Beer, Food, and Flavor: A Guide to Tasting, Pairing, and the Culture of Craft Beer is available online at amazon.com (though they’ve been having some trouble keeping it in stock) as well as at Adams Avenue Books, Whole Foods La Jolla and the AleSmith tasting room.
The first time I heard the name Schuyler Schultz, was when I took a meeting in late 2009 at The Lost Abbey in San Marcos. The staff there was going on and on about a fantastic beer dinner they’d experienced in Las Vegas and discussing it in drool-inspiring detail. They were excited because the man who put that meal together, a young chef by the aforementioned moniker, was making the move from Sin City to America’s Finest. Intrigued by the dishes and pairings I’d heard about, I reached out to Schultz and have kept an eye on him.
Since coming to San Diego, he’s continued creating good food, both as the chef at La Mesa’s The Vine Cottage and as a consulting culinarians for Miramar’s AleSmith Brewing Company. Like the guys at The Lost Abbey, Peter Zien, AleSmith’s owner and brewmaster, was taken by Schultz’s ability to pair beer with creative gourmet fare at a beer dinner held at the chef’s Las Vegas digs that Schultz calls “life changing.”
Some of the combos from that meal included grilled oysters with cilantro-orange compound butter paired with AleSmith Horny Devil Belgian-style Ale; braised pork belly with pearl barley, caramelized onion, micro amaranth and celery greens with AleSmith Anvil ESB; and English toffee pudding cake paired with 2007 barrel-aged AleSmith Speedway Stout. The recipe for that last one as well as Schultz’s logic behind these and the three other pairings for that meal and a slew of others, are ripe for the picking in Schultz’s recently released book, Beer, Food, and Flavor: A Guide to Tasting, Pairing, and the Culture of Craft Beer.
Schultz has graduated from wower of brewers to author after getting his labor of love published late last year. Beer, Food, and Flavor is features some dynamite recipes, but it is not a cookbook. It’s much more, a hardbound guide to everything from pairing and cooking with beer to the comprehensive basics on tasting beer and appreciating the process, America’s standout craft breweries, and the craft beer subculture as a whole.
http://sandiegoreader.com/users/photos/2013/jan/10/38242/
Few books have taken on the subject of beer and food in such a complete manner, and even fewer have done so in as dignified manner as Beer, Food, and Flavor. There’s no bar humor, puns, cartoony artwork—not even inclusion of the famous, ubiquitous quote, “beer is proof that God loves us and wants us to be happy”—just pure, hard, accurate information.
It’s an educational reference text better suited for a desk and study than a fluffy coffee-table book perused through twice then forgotten on a shelf.
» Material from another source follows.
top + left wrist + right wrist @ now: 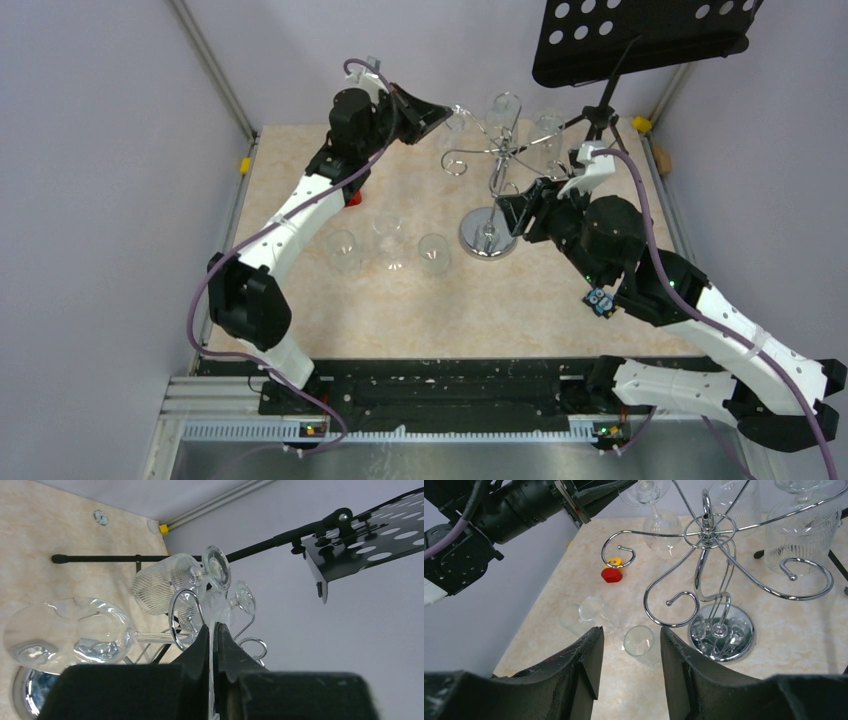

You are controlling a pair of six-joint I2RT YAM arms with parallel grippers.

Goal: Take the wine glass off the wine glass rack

It’s for serious readers who want to examine all that beer and food can be. Best of all, it’s told from a chef’s perspective, one that’s borderline fascinating for the layman to be let in on. I highly recommend it for anybody who is serious about learning more, and as much as possible in one shot, about making the most of beer and food.
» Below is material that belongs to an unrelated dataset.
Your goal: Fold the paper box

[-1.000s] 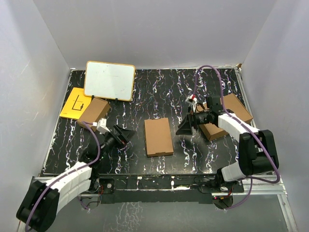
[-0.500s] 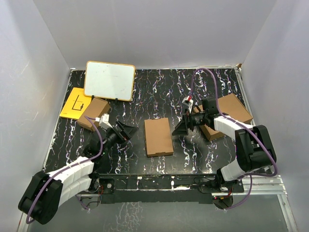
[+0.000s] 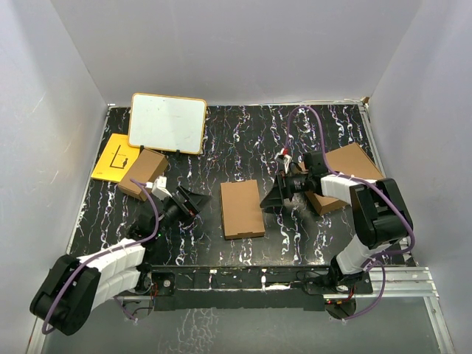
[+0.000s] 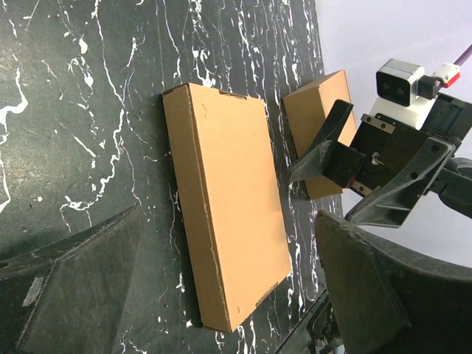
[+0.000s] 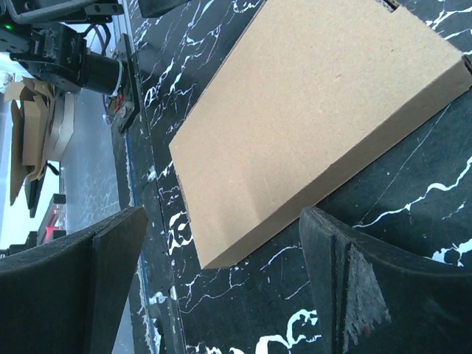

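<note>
1. Well, the table carries three cartons. We take only the shallow one between the two sets of fingers as ours.
2. The big box lies behind the right fingers, on the side away from the job. We count it as no part of the task.
3. The box lies flat between the left and right fingers, touching neither. Its lid is down, its walls look square, and no flap sticks out. So we judge the folding done, or all but done.
4. The small box sits behind the left fingers, well apart from ours.
5. The left gripper points at the box's left edge with its fingers spread wide and nothing in them.
6. The right gripper is near the box's right edge but not touching it. Its fingers are also wide and empty.
7. We cannot tell whether every tab is fully tucked. At most, we think, a last press on the lid is left.
</note>
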You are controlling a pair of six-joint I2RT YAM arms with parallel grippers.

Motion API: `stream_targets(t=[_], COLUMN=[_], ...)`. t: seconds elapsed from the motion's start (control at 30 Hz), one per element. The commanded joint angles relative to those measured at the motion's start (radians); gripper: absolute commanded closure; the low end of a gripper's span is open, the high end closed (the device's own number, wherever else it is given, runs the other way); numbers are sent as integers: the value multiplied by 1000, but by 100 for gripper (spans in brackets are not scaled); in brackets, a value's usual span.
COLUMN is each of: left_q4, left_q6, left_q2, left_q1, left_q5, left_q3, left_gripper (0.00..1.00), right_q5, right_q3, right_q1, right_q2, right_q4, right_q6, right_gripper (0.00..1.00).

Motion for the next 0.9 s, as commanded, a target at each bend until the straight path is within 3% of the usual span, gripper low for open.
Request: stream_targets(t=[0.0,0.2,0.53,0.87], left_q4=[74,75,129,133], left_q6=[0,9,5,-12], left_q2=[30,48,122,216], left_q1=[5,5,4,5], left_q5=[0,-4,12,36], left_q3=[2,12,25,55], left_gripper=[3,3,3,3], right_q5=[-42,5,30,167], right_q3=[61,97,66,111], right_q1=[4,13,66,97], right_q2=[22,55,95,173], right_q4=[46,4,85,44], right_q6=[-5,-22,49,128], right_gripper=[3,1,1,16])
http://sandiegoreader.com/users/photos/2013/jan/10/38243/
Beer geek and homebrewer bonus—Schultz got Zien to not only write the book’s foreword, but also throw in photocopied pages from his brewing notes outlining the impressive recipe for his imperial stout. That’s a lot of artisanship for one book, and it’s a book worth both checking out and referencing often.
Beer, Food, and Flavor: A Guide to Tasting, Pairing, and the Culture of Craft Beer is available online at amazon.com (though they’ve been having some trouble keeping it in stock) as well as at Adams Avenue Books, Whole Foods La Jolla and the AleSmith tasting room.